This function formats the word embeddings.

formatWordEmbeddings(embedding_matrix, normalize = TRUE, verbose = TRUE)

Arguments

embedding_matrix

word embedding matrix. For a matrix containing information on \(n\) words, with each word being represented by a \(d\) dimensional vector, embedding_matrix should have \(n\) rows and \(d+1\) columns where the first column contains the words.

normalize

logical; should the word embeddings be normalized.

verbose

logical; should the function report on progress.

Value

A named list of word embeddings.

Details

This function downloads GloVe (https://nlp.stanford.edu/projects/glove/) and formats the word embeddings. The result is a named list of word embeddings.

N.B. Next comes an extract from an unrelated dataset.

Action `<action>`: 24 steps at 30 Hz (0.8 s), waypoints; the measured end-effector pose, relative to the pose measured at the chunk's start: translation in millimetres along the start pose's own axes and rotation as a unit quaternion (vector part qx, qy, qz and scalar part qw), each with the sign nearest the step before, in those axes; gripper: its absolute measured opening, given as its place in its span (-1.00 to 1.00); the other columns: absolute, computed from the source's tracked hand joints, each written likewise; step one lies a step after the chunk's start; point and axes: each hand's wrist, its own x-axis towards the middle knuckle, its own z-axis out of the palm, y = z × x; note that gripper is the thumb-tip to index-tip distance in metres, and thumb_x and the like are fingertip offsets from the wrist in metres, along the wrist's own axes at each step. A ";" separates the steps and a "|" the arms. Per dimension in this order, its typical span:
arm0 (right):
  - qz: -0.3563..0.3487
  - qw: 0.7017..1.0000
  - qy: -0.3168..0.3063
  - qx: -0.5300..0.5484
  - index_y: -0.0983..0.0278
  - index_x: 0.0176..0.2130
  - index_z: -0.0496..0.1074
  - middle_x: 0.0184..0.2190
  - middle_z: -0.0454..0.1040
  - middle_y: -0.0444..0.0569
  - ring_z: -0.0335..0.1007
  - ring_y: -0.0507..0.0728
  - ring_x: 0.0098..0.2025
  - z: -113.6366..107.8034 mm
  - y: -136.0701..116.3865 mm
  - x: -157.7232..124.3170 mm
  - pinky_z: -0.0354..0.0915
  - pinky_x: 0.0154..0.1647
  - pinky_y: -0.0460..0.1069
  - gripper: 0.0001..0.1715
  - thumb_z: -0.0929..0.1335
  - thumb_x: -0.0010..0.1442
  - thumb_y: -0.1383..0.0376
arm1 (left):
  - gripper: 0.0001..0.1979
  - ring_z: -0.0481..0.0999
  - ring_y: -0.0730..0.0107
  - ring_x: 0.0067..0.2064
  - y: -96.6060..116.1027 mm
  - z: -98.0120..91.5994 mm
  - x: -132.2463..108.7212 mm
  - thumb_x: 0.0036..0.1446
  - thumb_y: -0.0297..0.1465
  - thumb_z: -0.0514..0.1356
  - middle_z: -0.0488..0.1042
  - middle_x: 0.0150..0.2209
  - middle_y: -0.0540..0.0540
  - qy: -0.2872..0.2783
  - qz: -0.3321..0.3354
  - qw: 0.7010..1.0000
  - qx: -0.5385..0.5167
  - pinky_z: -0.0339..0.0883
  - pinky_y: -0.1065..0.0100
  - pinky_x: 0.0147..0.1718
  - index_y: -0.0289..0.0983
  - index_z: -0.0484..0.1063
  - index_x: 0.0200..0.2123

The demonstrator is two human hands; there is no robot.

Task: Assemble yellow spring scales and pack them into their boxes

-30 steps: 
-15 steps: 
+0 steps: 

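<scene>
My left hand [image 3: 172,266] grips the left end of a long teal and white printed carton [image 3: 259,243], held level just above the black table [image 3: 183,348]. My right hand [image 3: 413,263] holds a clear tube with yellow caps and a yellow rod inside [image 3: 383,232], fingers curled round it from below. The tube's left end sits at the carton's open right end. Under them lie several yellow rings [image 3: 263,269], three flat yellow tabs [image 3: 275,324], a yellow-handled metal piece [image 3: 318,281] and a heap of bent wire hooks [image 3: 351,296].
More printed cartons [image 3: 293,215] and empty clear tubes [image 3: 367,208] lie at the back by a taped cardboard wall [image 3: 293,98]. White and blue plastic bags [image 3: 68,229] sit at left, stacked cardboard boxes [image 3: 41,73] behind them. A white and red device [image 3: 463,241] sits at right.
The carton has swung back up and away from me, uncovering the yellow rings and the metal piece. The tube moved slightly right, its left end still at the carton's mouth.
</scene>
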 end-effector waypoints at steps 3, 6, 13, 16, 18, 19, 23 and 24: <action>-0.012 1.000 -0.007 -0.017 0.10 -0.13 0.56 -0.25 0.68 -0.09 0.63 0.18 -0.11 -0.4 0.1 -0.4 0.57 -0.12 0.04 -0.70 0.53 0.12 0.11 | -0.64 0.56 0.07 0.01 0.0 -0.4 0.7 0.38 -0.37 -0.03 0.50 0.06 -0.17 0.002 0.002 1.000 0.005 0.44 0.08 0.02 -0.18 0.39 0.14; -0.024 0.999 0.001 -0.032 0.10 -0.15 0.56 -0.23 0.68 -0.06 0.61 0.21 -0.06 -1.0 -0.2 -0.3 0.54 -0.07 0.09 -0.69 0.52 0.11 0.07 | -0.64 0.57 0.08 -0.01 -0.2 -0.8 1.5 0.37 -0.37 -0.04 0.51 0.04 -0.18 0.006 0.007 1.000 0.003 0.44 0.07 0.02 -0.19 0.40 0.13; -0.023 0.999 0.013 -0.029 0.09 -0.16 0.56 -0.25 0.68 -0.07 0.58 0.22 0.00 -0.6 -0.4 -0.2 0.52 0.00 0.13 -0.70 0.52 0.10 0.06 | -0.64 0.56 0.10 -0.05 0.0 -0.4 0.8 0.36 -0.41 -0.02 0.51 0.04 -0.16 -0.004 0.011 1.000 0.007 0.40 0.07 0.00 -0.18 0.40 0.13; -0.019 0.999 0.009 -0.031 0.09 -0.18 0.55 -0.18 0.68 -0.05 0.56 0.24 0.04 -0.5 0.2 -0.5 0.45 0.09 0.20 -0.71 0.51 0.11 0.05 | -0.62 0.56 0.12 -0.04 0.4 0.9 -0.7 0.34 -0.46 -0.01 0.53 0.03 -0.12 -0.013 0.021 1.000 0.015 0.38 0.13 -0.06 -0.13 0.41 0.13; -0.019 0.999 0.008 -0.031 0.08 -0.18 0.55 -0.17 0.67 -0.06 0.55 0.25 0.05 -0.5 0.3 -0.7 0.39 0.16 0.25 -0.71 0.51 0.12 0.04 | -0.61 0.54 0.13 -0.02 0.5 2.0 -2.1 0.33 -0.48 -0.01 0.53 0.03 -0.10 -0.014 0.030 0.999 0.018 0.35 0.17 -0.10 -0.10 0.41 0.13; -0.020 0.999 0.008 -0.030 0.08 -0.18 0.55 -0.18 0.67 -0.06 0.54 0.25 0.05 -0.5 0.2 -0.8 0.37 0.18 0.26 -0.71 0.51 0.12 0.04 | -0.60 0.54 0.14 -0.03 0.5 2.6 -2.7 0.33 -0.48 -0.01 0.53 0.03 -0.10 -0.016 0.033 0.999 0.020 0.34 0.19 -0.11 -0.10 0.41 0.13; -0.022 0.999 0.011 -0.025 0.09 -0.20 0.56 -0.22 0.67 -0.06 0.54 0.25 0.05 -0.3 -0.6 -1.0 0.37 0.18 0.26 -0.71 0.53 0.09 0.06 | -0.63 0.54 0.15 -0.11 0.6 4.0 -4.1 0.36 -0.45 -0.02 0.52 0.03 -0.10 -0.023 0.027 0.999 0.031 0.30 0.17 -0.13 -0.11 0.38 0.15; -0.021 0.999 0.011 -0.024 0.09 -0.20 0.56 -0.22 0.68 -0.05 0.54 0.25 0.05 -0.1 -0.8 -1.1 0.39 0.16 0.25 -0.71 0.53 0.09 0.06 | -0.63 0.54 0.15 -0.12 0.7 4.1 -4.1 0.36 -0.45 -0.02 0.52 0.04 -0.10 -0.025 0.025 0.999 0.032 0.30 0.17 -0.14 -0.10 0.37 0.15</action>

Each entry in the list is a numeric vector of length dimension representing the word embedding for that entry's name (see examples).

References

Jeffrey Pennington, Richard Socher, and Christopher D. Manning. 2014. GloVe: Global Vectors for Word Representation. https://nlp.stanford.edu/projects/glove/.

Examples

if (FALSE) { # temp <- tempfile() # download.file("http://nlp.stanford.edu/data/wordvecs/glove.6B.zip", temp) # embedding_matrix <- read.table(unz(temp, "glove.6B.300d.txt"), quote = "", # comment.char = "", stringsAsFactors = FALSE) word_embeddings <- formatWordEmbeddings(embedding_matrix_example, normalize = TRUE, verbose = TRUE) # Extract the word embedding for "the" word_embeddings[["the"]] }